── DATA RECORDS

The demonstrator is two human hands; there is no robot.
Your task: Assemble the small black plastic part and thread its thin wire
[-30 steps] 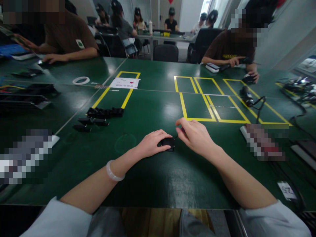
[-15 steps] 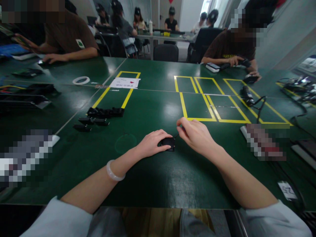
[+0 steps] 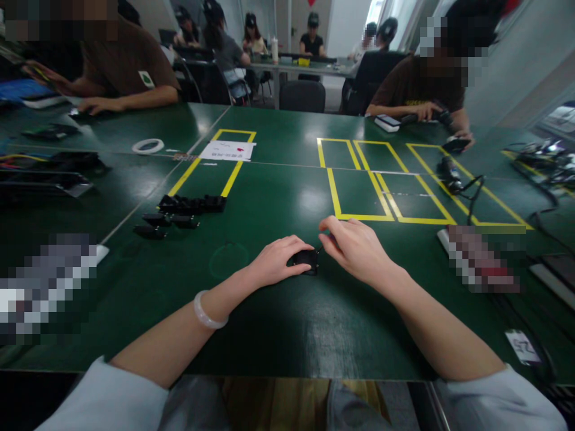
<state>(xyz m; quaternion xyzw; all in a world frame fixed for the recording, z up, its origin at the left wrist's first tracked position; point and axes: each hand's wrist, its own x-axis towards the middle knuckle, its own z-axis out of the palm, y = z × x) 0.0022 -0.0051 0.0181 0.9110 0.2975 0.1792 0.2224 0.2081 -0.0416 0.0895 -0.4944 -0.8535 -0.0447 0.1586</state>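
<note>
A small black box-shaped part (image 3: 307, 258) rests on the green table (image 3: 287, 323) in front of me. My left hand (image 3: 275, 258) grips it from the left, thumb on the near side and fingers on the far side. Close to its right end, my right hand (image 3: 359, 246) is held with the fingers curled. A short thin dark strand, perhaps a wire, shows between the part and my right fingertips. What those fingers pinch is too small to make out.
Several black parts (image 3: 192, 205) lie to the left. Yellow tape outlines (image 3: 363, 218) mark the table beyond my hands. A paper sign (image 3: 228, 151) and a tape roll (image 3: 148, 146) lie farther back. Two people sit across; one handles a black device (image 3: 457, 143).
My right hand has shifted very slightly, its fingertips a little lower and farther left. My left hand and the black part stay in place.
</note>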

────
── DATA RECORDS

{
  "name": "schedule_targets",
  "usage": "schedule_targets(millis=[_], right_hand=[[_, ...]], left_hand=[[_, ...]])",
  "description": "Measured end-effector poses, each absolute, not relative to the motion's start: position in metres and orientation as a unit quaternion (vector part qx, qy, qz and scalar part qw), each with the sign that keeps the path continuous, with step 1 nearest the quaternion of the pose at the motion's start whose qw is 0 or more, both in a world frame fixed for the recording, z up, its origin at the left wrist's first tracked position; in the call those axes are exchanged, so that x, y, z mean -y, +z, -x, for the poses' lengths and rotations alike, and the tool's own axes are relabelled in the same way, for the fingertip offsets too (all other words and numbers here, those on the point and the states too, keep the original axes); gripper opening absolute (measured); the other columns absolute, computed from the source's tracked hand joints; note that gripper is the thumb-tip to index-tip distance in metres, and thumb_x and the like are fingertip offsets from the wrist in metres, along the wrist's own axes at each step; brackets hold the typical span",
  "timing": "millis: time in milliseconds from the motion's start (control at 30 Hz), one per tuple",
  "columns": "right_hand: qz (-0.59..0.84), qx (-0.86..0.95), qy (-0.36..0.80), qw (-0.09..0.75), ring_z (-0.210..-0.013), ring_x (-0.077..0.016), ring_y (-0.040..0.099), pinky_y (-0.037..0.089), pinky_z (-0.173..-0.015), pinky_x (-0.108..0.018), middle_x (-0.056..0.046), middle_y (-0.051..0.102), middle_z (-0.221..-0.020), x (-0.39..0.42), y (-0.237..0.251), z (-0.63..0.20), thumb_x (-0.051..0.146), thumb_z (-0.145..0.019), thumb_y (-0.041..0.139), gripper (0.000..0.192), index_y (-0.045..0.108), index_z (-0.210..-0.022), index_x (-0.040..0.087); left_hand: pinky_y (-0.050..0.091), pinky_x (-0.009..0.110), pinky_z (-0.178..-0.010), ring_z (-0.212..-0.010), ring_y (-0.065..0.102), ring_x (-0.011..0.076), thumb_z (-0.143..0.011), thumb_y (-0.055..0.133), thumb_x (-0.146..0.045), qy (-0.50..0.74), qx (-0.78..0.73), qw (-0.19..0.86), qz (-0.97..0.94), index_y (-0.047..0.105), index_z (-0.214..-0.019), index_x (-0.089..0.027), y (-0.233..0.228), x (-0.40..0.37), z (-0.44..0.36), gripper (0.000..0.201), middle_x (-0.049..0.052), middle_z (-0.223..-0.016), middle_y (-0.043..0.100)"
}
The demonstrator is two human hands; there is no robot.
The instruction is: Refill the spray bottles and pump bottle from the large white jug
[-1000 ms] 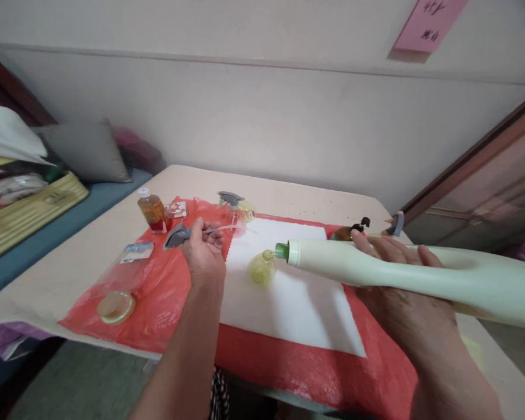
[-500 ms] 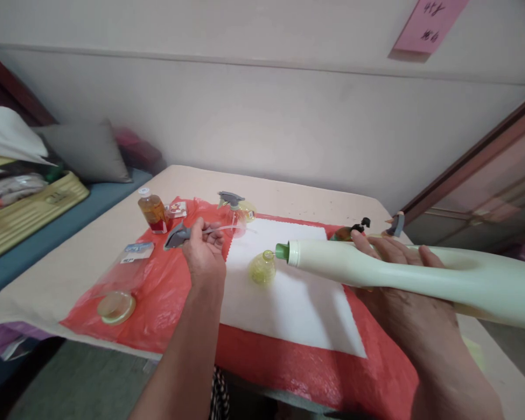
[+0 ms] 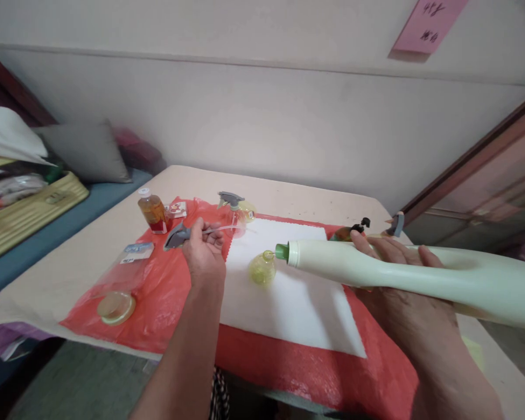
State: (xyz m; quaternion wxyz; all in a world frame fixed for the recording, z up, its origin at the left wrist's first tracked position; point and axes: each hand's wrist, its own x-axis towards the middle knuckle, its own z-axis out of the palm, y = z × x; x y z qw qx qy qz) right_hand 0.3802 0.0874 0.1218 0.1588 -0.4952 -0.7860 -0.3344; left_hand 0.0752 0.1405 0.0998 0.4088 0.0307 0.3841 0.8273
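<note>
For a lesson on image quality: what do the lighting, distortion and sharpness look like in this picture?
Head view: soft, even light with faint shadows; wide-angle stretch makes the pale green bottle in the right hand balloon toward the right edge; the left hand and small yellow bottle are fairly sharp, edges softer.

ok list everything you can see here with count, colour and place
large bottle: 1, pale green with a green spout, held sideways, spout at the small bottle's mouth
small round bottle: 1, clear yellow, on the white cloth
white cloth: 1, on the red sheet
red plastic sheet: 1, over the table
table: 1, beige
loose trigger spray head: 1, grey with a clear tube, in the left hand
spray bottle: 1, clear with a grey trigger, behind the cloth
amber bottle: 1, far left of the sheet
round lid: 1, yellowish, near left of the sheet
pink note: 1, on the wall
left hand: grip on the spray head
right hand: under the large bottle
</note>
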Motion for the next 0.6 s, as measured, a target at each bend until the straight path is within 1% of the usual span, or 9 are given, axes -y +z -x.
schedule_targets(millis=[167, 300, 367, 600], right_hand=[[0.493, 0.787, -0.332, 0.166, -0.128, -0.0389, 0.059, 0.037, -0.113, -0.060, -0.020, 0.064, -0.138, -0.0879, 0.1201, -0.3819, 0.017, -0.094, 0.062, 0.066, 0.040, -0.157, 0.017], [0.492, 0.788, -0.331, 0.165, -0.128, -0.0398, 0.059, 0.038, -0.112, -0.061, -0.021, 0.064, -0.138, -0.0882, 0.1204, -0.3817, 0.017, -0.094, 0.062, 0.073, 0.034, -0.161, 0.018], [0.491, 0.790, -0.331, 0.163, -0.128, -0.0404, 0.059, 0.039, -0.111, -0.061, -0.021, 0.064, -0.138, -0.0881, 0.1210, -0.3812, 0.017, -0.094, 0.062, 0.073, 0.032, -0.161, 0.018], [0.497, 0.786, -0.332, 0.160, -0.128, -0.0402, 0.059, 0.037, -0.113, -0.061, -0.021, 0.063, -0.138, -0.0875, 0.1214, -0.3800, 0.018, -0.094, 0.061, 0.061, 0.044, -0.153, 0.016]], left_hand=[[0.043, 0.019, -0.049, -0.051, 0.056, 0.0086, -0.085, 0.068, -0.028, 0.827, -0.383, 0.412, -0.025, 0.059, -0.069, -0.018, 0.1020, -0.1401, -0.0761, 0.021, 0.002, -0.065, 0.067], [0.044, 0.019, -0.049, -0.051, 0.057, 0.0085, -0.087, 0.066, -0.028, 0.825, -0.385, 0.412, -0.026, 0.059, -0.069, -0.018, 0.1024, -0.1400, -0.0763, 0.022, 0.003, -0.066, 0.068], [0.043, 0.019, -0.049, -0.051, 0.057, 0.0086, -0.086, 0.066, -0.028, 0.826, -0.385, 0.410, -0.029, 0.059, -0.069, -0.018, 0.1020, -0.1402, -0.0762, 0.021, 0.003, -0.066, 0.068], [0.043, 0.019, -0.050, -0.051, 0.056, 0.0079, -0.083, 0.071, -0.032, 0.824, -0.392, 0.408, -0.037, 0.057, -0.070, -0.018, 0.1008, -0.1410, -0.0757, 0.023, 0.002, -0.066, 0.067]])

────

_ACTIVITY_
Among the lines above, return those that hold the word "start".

_EXERCISE RESPONSE_
  "description": "Measured end-effector poses, each absolute, not relative to the motion's start: position in metres and orientation as a unit quaternion (vector part qx, qy, qz and scalar part qw), each with the sign that keeps the path continuous, with step 1 nearest the quaternion of the pose at the motion's start whose qw is 0 or more, both in a world frame fixed for the recording, z up, its origin at the left wrist's first tracked position; in the call those axes are exchanged, so that x, y, z mean -y, +z, -x, for the poses' lengths and rotations alike, and the tool's own axes are relabelled in the same way, for the fingertip offsets too (all other words and numbers here, those on the point and the states too, keep the original axes); gripper opening absolute (measured); the other columns absolute, computed from the source's tracked hand joints; note that gripper is the thumb-tip to index-tip distance in metres, and thumb_x and the like are fingertip offsets from the wrist in metres, along the wrist's own axes at each step; brackets hold the typical span",
  "timing": "millis: time in milliseconds from the motion's start (control at 30 Hz), one per tuple",

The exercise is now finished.